La extracción de morta, un tipo de madera fossilizada de robles hundidos en la turbera del marais de Brière en Francia, ha cobrado relevancia en los últimos años. Este material, considerado raro y valioso, se ha utilizado en la fabricación de mangos de cuchillos y joyas. Sin embargo, este proceso ha generado controversia y un debate sobre si debería prohibirse su extracción.
La importancia del morta
El morta es un testimonio de miles de años de historia climática y cultural, lo que lo convierte en un bien patrimonial único. A pesar de su popularidad, la extracción a gran escala ha suscitado preocupaciones sobre su sostenibilidad. Jean-Henri Pagnon, un maestro cortador y pionero en la utilización del morta, argumenta que la creación de una Indicación Geográfica Protegida (IGP) facilitaría la trazabilidad y destacaría la autenticidad del producto, diferenciándolo de otras maderas extraídas en condiciones menos sostenibles, como las de Polonia.
Críticas a la extracción comercial
Un colectivo de ciudadanos, incluyendo cazadores y pescadores de la región, ha expresado su preocupación por una “explotación comercial creciente” de este recurso limitado y no renovable. Ellos argumentan que la extracción de morta no solo afecta el patrimonio natural, sino que también transforma la relación comunitaria con este recurso ancestral. La comunicación intensiva en torno al morta ha sido vista como un intento de comercializar un bien que debería ser protegido.
Regulación y gestión del morta
A pesar de las controversias, la extracción de morta ha estado regulada durante casi cuatro años, aunque, según Éric Provost, presidente del Parque Natural Regional de Brière, no hay poder legal para prohibirla completamente.
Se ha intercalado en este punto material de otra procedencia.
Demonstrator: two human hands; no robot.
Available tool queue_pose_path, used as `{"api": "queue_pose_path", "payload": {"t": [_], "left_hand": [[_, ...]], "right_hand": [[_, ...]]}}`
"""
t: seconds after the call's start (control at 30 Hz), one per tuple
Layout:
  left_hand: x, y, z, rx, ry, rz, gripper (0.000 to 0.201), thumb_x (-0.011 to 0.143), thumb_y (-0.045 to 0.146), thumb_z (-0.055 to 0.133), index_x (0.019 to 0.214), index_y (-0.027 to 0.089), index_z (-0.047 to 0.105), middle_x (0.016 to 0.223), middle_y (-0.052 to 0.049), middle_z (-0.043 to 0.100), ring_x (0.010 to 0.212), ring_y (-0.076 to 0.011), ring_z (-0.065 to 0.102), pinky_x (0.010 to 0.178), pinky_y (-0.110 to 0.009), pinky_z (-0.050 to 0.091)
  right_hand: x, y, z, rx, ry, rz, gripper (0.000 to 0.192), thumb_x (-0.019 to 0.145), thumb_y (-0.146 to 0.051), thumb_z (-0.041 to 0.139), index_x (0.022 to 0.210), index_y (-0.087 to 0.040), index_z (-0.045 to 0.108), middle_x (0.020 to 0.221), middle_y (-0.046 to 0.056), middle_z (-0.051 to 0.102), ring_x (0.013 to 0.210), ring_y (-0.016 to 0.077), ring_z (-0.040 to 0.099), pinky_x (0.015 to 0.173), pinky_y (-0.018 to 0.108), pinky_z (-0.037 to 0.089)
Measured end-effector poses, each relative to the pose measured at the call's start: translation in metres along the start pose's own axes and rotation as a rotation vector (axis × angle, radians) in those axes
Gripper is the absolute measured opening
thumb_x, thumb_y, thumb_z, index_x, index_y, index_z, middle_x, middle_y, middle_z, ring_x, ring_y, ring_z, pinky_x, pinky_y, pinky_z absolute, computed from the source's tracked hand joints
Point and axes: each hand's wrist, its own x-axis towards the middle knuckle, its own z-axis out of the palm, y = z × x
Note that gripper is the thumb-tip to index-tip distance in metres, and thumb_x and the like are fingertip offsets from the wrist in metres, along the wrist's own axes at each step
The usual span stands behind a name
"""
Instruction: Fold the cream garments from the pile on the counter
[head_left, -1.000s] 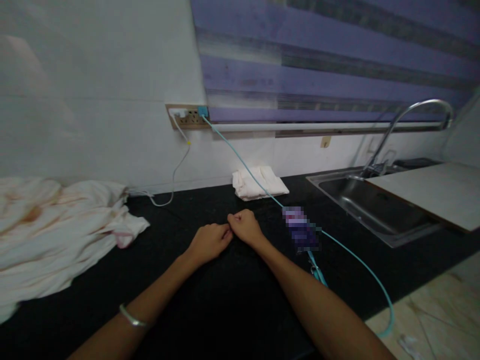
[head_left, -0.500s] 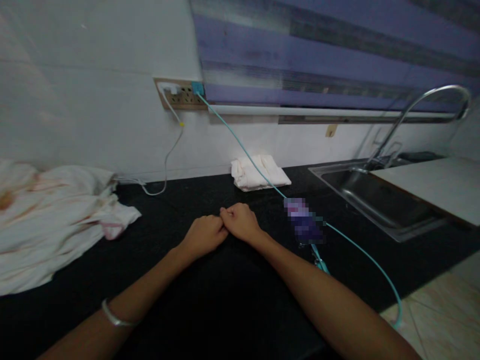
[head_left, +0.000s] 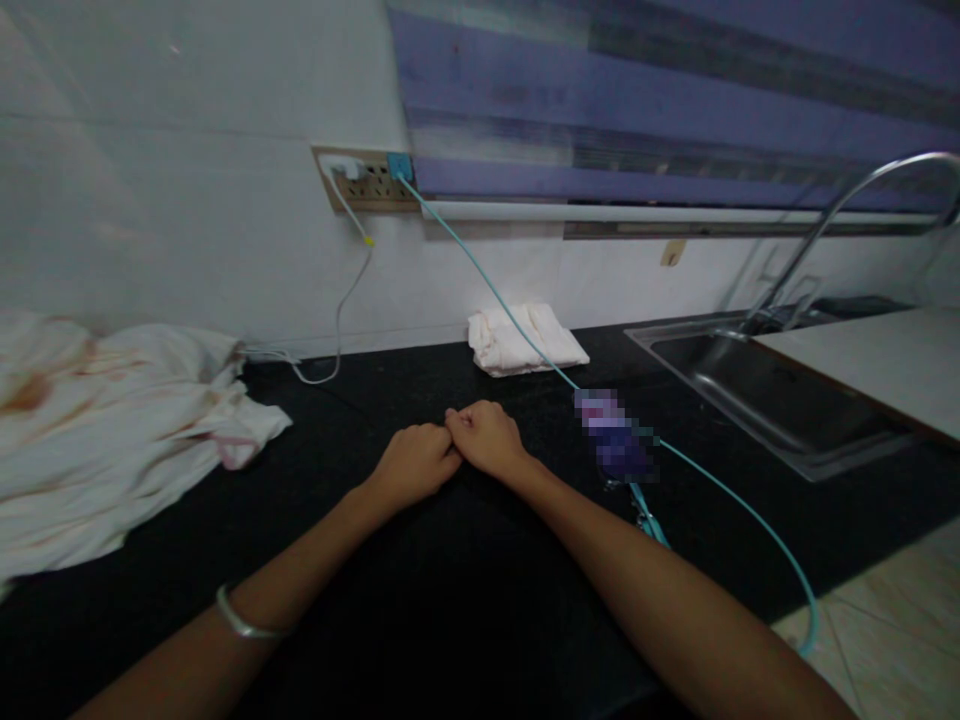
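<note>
My left hand (head_left: 415, 464) and my right hand (head_left: 484, 437) rest side by side on the black counter (head_left: 420, 590), both curled into loose fists, knuckles touching. Nothing shows inside either fist. A silver bangle (head_left: 244, 620) sits on my left wrist. Just right of my right hand lies a blurred purple device (head_left: 615, 447) with a teal cable (head_left: 487, 282) running up to a wall socket strip (head_left: 367, 180). A folded white cloth (head_left: 525, 340) lies behind my hands against the wall.
A crumpled white cloth with brownish stains (head_left: 105, 430) covers the counter's left end. A white charger cable (head_left: 341, 330) hangs from the socket. A steel sink (head_left: 772, 400) with a curved tap (head_left: 847, 215) is at the right, partly under a pale board (head_left: 877, 365).
My hands have stayed together in the same place. The view has shifted slightly, so the sink and cloth sit a little differently in frame.
</note>
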Motion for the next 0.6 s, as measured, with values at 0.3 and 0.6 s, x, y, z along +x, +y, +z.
{"api": "queue_pose_path", "payload": {"t": [0.3, 0.6], "left_hand": [[0.0, 0.001, -0.001, 0.032, -0.012, 0.013, 0.044, 0.096, 0.037, 0.041, 0.099, 0.013, 0.078, 0.097, -0.021, 0.078, 0.092, -0.0361, 0.075, 0.08, -0.042, 0.053], [-0.003, -0.003, -0.004, 0.03, 0.01, -0.015, 0.043, 0.098, 0.039, 0.037, 0.096, 0.018, 0.075, 0.098, -0.014, 0.079, 0.093, -0.0312, 0.075, 0.076, -0.037, 0.05]], "right_hand": [[0.0, -0.002, -0.001, -0.044, -0.04, 0.036, 0.046, 0.098, -0.035, 0.057, 0.054, -0.021, 0.059, 0.058, 0.001, 0.055, 0.057, 0.0139, 0.045, 0.059, 0.03, 0.022], [0.0, -0.003, -0.01, -0.151, -0.173, 0.007, 0.046, 0.104, -0.04, 0.048, 0.071, -0.02, 0.071, 0.073, 0.002, 0.068, 0.067, 0.0135, 0.054, 0.061, 0.026, 0.028]]}}
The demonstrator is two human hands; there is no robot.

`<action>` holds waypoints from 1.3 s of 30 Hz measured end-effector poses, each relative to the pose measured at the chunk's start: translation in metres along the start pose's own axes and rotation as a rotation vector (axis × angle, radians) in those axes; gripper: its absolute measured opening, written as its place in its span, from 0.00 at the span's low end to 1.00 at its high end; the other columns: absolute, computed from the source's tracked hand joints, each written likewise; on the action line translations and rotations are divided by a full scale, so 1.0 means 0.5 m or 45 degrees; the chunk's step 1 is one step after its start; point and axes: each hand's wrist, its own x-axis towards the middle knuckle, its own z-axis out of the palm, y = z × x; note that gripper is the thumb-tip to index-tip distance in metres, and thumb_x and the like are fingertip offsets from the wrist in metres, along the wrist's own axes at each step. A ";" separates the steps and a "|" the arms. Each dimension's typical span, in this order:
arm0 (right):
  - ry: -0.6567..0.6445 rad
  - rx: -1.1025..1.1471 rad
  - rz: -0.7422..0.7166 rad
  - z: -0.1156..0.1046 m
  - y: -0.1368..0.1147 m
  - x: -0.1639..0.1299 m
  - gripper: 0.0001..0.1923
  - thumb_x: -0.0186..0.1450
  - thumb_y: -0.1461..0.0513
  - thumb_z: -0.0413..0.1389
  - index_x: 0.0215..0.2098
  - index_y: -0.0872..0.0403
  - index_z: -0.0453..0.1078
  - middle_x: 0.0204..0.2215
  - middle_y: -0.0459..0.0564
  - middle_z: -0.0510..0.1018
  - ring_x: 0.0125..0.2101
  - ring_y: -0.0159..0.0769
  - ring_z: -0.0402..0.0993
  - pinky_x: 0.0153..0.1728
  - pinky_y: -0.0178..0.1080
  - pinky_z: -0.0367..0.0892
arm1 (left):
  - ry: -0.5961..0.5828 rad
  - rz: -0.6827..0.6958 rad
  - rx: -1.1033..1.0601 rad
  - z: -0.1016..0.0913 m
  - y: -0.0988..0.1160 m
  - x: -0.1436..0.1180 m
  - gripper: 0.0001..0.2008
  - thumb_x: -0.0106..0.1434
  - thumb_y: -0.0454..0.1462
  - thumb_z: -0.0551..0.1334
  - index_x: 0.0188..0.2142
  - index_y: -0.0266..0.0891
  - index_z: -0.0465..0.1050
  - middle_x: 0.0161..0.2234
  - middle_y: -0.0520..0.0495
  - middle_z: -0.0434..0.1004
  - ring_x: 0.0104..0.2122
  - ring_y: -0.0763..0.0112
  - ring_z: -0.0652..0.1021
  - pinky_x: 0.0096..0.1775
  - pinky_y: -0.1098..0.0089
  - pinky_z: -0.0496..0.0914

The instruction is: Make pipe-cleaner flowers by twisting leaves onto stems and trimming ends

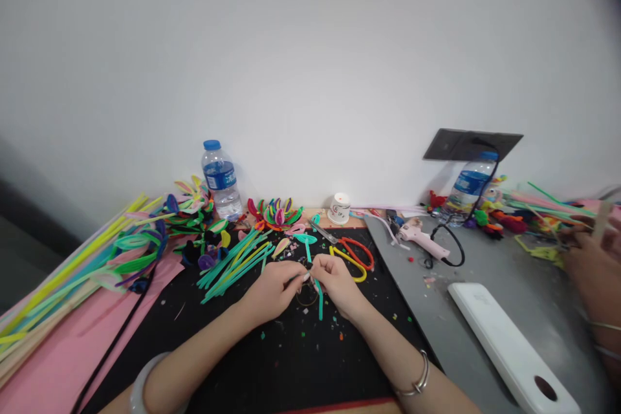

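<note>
Two forearms come in nearest the lens, a bracelet on each wrist, over the black mat (pixel 272 362). Left hand (pixel 273 290) and right hand (pixel 334 283) meet mid-mat, fingertips pinched narrow on one teal pipe cleaner (pixel 319 297). It's fuzzy and thin, its tail hanging below the fingers, its looped end just above them. Two pairs of scissors (pixel 354 257) lie just beyond the right hand on the mat. Two water bottles (pixel 220 179) stand beyond the mat by the wall. One pink glue gun (pixel 421 238) lies right of the mat.
</note>
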 end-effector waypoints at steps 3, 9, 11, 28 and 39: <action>-0.104 0.063 0.049 -0.009 0.002 0.000 0.14 0.58 0.58 0.54 0.18 0.55 0.58 0.11 0.39 0.63 0.11 0.21 0.49 0.11 0.28 0.43 | -0.053 -0.077 -0.201 -0.005 -0.007 0.004 0.15 0.63 0.36 0.52 0.21 0.36 0.66 0.21 0.53 0.68 0.25 0.75 0.68 0.31 0.74 0.60; -0.109 0.029 -0.103 -0.022 -0.012 0.000 0.08 0.57 0.60 0.56 0.33 0.53 0.64 0.22 0.42 0.69 0.16 0.25 0.60 0.12 0.28 0.56 | -0.281 -0.455 -0.891 -0.015 -0.034 0.009 0.15 0.59 0.46 0.57 0.26 0.35 0.66 0.17 0.55 0.64 0.15 0.82 0.56 0.19 0.77 0.49; -0.087 -0.097 -0.231 -0.022 -0.022 -0.002 0.12 0.55 0.64 0.58 0.38 0.52 0.66 0.31 0.45 0.70 0.22 0.26 0.63 0.17 0.28 0.60 | -0.301 -0.512 -1.055 -0.017 -0.037 0.008 0.16 0.57 0.47 0.59 0.25 0.35 0.65 0.16 0.56 0.62 0.14 0.83 0.54 0.18 0.76 0.46; -0.234 -0.760 -0.616 -0.021 -0.030 -0.014 0.05 0.62 0.65 0.53 0.28 0.53 0.68 0.28 0.46 0.69 0.31 0.33 0.64 0.33 0.35 0.58 | -0.477 -0.502 -1.115 -0.024 -0.036 0.004 0.16 0.56 0.46 0.61 0.23 0.34 0.64 0.16 0.57 0.60 0.15 0.82 0.56 0.18 0.77 0.46; -0.305 -0.323 -0.207 -0.015 -0.026 -0.012 0.13 0.59 0.57 0.55 0.20 0.55 0.66 0.21 0.44 0.69 0.24 0.31 0.63 0.28 0.33 0.58 | -0.443 -0.282 -0.579 -0.037 -0.008 0.007 0.14 0.61 0.42 0.56 0.23 0.35 0.69 0.17 0.54 0.68 0.18 0.78 0.63 0.21 0.77 0.55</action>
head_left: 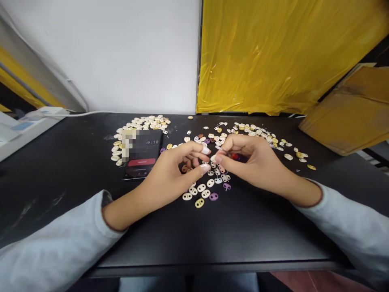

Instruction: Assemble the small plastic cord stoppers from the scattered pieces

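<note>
My left hand (pixel 174 170) and my right hand (pixel 247 162) meet fingertip to fingertip over the middle of a black table (pixel 194 235). Small oval two-hole beads (pixel 205 190), white, yellow and purple, lie scattered under and around them. My right hand pinches a small white bead (pixel 213 158) between thumb and forefinger, and a red bead (pixel 235 155) shows inside its curled fingers. My left hand's thumb and forefinger sit right beside that white bead, slightly apart; whether they touch it is unclear. Both arms wear pale grey sleeves.
A dark phone (pixel 142 156) with a lit screen lies left of my hands. A heap of cream beads (pixel 146 123) sits behind it, another spread (pixel 261 136) at back right. A cardboard piece (pixel 349 109) leans at right. White wall and yellow plastic sheet stand behind.
</note>
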Demonstrator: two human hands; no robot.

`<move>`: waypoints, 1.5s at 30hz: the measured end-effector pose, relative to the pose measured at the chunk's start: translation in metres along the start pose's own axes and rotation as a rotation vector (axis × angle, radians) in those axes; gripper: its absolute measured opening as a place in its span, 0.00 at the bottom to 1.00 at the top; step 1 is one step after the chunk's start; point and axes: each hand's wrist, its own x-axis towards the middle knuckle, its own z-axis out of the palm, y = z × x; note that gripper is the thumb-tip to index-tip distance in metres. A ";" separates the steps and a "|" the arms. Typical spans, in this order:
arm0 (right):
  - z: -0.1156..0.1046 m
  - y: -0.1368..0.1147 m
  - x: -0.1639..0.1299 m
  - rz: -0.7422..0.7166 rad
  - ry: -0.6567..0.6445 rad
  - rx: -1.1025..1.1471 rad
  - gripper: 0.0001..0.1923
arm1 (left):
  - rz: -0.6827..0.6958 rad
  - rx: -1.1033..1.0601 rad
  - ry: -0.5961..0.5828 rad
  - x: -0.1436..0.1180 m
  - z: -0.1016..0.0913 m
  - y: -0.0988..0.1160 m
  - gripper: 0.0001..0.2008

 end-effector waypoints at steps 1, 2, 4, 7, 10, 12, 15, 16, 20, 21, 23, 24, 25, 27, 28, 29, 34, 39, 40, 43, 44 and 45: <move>0.002 -0.002 -0.001 -0.005 -0.028 0.036 0.07 | -0.010 -0.056 -0.002 0.000 0.001 0.000 0.09; 0.003 -0.003 -0.002 -0.015 -0.045 0.061 0.06 | -0.017 -0.097 0.000 0.000 0.002 0.000 0.08; 0.006 -0.002 -0.003 -0.037 -0.052 0.084 0.05 | -0.044 -0.162 0.007 0.000 0.003 -0.001 0.08; 0.007 0.001 -0.004 -0.059 -0.023 0.051 0.04 | -0.109 -0.270 0.029 0.001 0.003 -0.001 0.11; 0.009 0.004 -0.005 -0.067 -0.021 0.035 0.05 | -0.143 -0.307 0.020 0.001 0.003 -0.002 0.11; 0.010 0.004 -0.005 -0.063 -0.010 0.038 0.05 | -0.137 -0.288 0.002 0.002 0.003 -0.002 0.08; 0.010 0.003 -0.007 -0.032 -0.001 0.014 0.02 | -0.137 -0.241 0.012 0.002 0.002 -0.003 0.04; 0.010 0.003 -0.007 -0.012 -0.022 0.009 0.02 | -0.141 -0.240 0.027 0.003 0.002 -0.003 0.03; 0.009 0.004 -0.008 0.052 -0.118 0.001 0.08 | -0.153 -0.337 0.074 0.003 0.000 -0.004 0.05; 0.009 0.004 -0.008 0.057 -0.118 0.001 0.08 | -0.168 -0.369 0.072 0.003 0.000 -0.004 0.07; 0.009 0.005 -0.008 0.063 -0.108 0.015 0.08 | -0.224 -0.423 0.062 0.003 0.000 -0.005 0.10; 0.009 0.006 -0.008 0.064 -0.105 0.025 0.08 | -0.252 -0.445 0.064 0.003 0.000 -0.005 0.12; 0.010 0.006 -0.008 0.064 -0.105 0.032 0.08 | -0.271 -0.463 0.071 0.002 -0.001 -0.005 0.12; 0.010 0.007 -0.007 0.055 -0.110 0.034 0.08 | -0.282 -0.488 0.095 0.002 -0.002 -0.006 0.12; 0.010 0.007 -0.007 0.049 -0.113 0.030 0.08 | -0.277 -0.500 0.105 0.002 -0.002 -0.006 0.12; 0.010 0.008 -0.007 0.043 -0.115 0.025 0.07 | -0.271 -0.512 0.113 0.002 -0.003 -0.007 0.11; 0.010 0.006 -0.007 0.035 -0.105 0.028 0.07 | -0.269 -0.499 0.187 0.003 -0.003 -0.008 0.07; 0.011 0.005 -0.008 0.078 -0.139 0.037 0.09 | -0.291 -0.483 0.193 0.004 -0.003 -0.006 0.12; 0.011 0.005 -0.009 0.083 -0.145 0.033 0.09 | -0.289 -0.479 0.176 0.004 -0.002 -0.005 0.11; 0.011 0.006 -0.010 0.082 -0.152 0.008 0.09 | -0.292 -0.492 0.128 0.003 -0.001 -0.004 0.09; 0.011 0.007 -0.010 0.074 -0.152 -0.008 0.08 | -0.293 -0.503 0.116 0.004 0.000 -0.004 0.09; 0.011 0.007 -0.011 0.062 -0.151 -0.028 0.08 | -0.293 -0.511 0.103 0.004 0.000 -0.004 0.09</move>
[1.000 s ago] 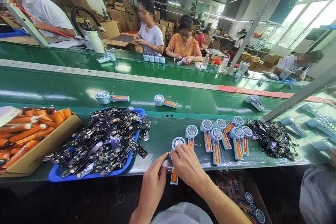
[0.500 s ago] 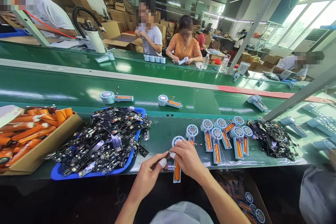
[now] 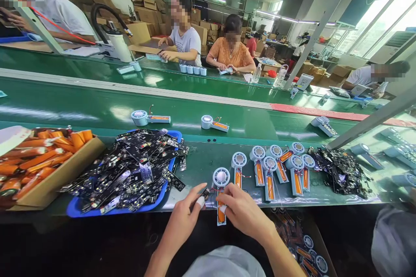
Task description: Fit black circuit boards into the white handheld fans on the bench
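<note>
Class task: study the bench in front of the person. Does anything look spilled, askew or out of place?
Yes. The black circuit boards are heaped untidily, and some overhang the blue tray, with a few lying on the bench beside it. The fan units lie at mixed angles, not in a neat row.

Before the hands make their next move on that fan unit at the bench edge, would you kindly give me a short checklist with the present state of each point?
1. White handheld fan unit with orange battery lying flat at the bench edge: ok.
2. Right hand resting on the fan unit's handle: ok.
3. Left hand pinching a small black circuit board beside the fan unit: ok.
4. Thin red wires joined to the board: cannot tell, too small.
5. Blue plastic tray of black circuit boards close to the left hand: ok.
6. Row of finished fan units apart from the hands: ok.
</note>
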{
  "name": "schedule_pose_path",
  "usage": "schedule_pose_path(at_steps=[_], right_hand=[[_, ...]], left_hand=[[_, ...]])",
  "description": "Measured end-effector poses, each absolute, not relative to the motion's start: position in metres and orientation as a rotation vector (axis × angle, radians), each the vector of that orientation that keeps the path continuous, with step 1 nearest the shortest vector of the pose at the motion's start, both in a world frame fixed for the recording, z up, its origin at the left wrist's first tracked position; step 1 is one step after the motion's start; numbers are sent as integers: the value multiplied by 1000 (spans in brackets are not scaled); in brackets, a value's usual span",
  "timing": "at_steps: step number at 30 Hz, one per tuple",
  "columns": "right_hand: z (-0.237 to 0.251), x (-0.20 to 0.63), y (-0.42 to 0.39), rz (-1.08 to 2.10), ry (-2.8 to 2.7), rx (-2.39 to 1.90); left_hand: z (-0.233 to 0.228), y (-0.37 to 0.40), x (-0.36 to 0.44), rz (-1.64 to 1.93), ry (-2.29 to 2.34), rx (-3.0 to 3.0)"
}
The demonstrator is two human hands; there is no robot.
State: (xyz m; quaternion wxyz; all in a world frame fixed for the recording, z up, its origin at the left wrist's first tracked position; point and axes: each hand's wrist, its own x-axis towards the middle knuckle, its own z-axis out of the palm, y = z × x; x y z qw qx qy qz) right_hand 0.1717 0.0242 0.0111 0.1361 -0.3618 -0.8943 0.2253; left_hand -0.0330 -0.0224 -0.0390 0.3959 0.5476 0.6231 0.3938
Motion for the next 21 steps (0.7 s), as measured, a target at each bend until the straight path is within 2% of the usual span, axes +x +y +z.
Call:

Esto se debe a que el morta no está clasificado como un recurso minero en la legislación actual, lo que limita las opciones disponibles para su protección.
Convenio entre municipios
Se ha firmado un convenio entre el sindicato que agrupa a las 21 comunas alrededor del marais, permitiendo la extracción de aproximadamente 40 árboles de morta al año. Pagnon defiende esta actividad como respetuosa con el medio ambiente, limitando la extracción a una hectárea dentro de las 21,000 hectáreas de humedales disponibles.
Posibles soluciones y el futuro del morta
La implementación de una IGP podría ofrecer un marco regulador más sólido, integrando prácticas de extracción artesanal y especificando volúmenes responsables de morta. No obstante, este proceso todavía necesita tiempo, ya que la extracción se lleva a cabo en otoño y requiere el consenso de los propietarios para su continuidad.
Reflexión final
La controversia en torno a la extracción de morta en el marais de Brière plantea un dilema complejo entre el desarrollo económico y la preservación del patrimonio natural. Mientras algunos ven en el morta una oportunidad de negocio, otros consideran que su extracción debería ser detenida para asegurar su conservación para las generaciones futuras. Es crucial encontrar un balance que respete tanto la historia como el futuro de este recurso singular.